We picked up this seemingly obvious tip from the software development world–but it applies for data analysis quite nicely.
In SD, there is a very precise set of rules which programmers follow to make sure that any changes they have to make while they build are easily trackable and reversible.
In web dev in particular, careful thought is put into organizing the data that underpins the various pages on the site (i.e. if you wanted to show a table on a webpage that had earnings results over the past 10 quarters–that data has to come from somewhere.)
In web development, developers make sure to consolidate all the data they need in one place BEFORE delivering the relevant data onto your screen, rather than pulling it from multiple sources and putting it together as it’s being fed to the website.
How does this relate to data analysis, you ask?
Most of the time when you’re asked to analyze a business question, you’ll only need to use 1-3 data sources (tables) in order to do so. However as you become a more experienced analyst, sometimes your analyses will require that you use multiple data sources, and that’s when it gets hairy.
At first, it seems easier to just put tables together if your analysis calls for it–this is a more organic approach to problem solving, where you end up consolidating and formatting the data WHILE you analyze it.
The problem with this method is that it only works for a small number of tables, because 1-3 tables is easy to keep track of in your head. If there’s any issue with duplication in the datasets, or any other problem it’s usually pretty easy to locate the culprit when you’re choosing between 2 or 3 possible suspects.

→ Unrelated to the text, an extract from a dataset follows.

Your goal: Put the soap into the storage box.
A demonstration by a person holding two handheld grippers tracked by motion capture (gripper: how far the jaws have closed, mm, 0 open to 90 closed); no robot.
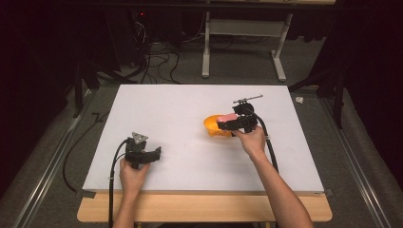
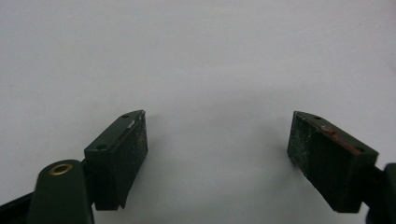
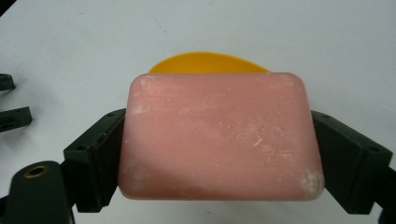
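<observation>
The right hand-held gripper (image 3: 219, 154) is clamped on a pink soap bar (image 3: 219, 135), its jaws pressing the bar's two short ends. It holds the bar over an orange bowl (image 1: 212, 127), whose rim shows just behind the bar in the right gripper view. The bowl sits right of centre on the white worktop (image 1: 190, 109), and the right hand (image 1: 251, 141) grips the tool from the near side. The left hand-held gripper (image 2: 217, 156) has its jaws wide apart with nothing between them, above bare worktop near the front left, well apart from the bowl. Beyond the worktop lie floor cables (image 1: 154, 59) and a white table frame (image 1: 242, 42). No writing can be read.
</observation>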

However, this type of troubleshooting becomes significantly more difficult when you start using 4 or more tables in your analyses–now if you make a technical mistake, you may have a harder time finding it again to correct it. Worse, even, is the possibility that you may not catch the error at all.
The solution then, is to do what programmers do with data–consolidate ALL the data you think you might need into one table BEFORE you conduct your analysis.
Here’s a contrived example: Let’s say I need to measure a client’s revenue as a function of their purchase history, age, and overall estimated net worth. Now let’s say each of those pieces of information is in a different table.
I start by creating a new table with the 4 base tables that has 5 columns: client_id, purchase_history, client_age, net_worth, and revenue for all clients.
Now let’s add some complexity–our boss comes back and says, ‘We only want to look at women over 40 for this analysis‘. Now I have a choice–The first option is to create an entirely new dataset with the same 4 base tables, but that now only includes women over 40. This is the wrong thing to do.
The second (and the right) option is to place the “women over 40” filter on the existing dataset rather than placing it on the base table that has client_age in it.
But AH, these two things sound the same. How are these two options different?
I’ll tell you, dear reader:
By choosing option 2, you effectively separate the data collection process (consolidating all the information you need into one table) from the analysis (filtering based on parameter values, drawing conclusions, etc.)
Why separate them? Because they’re different:
The data collection should be done first, and after it’s done it should never change–that’s how you show that the data you used for your analysis is reliable.
The analysis, on the other hand, should be very flexible, because different people are inevitably going to want to see the data sliced different ways.
Structuring your projects this way makes it so that when your boss inevitably changes his/her mind and decides that they want it to be “women over 50” now, you don’t have to go all the way back to the base table to change the filtering parameters.
Better yet, what if your boss decides after seeing both datasets that he/she wants to compare women from 40-49 and 50-59? Now you have to consolidate your “women over 40 table” and your “women over 50 table” into one big table–this is way easier if you already have one big table that you built at the beginning.
Fast forward: You just presented your findings above, and now your director is asking you to add millenials to the mix, and you gotta go alllll the way back to the f*cking beginning to generate a new dataset and stick it together with your two existing ones which are already stuck together (poorly) and you’re gunna mess it up if you’re not careful and AGHHHHH!!!
All that wasted time and effort when you could have just built a solid base table in the beginning.
The moral of this article is: consolidate all of the data you need in one place before starting your analysis.
Business rules and needs change all the time, and the best analysts are the ones flexible enough to change with them.
If you’ve ever seen an analyst do work so quickly that it seems impossible, I can guarantee you that this is how they did it.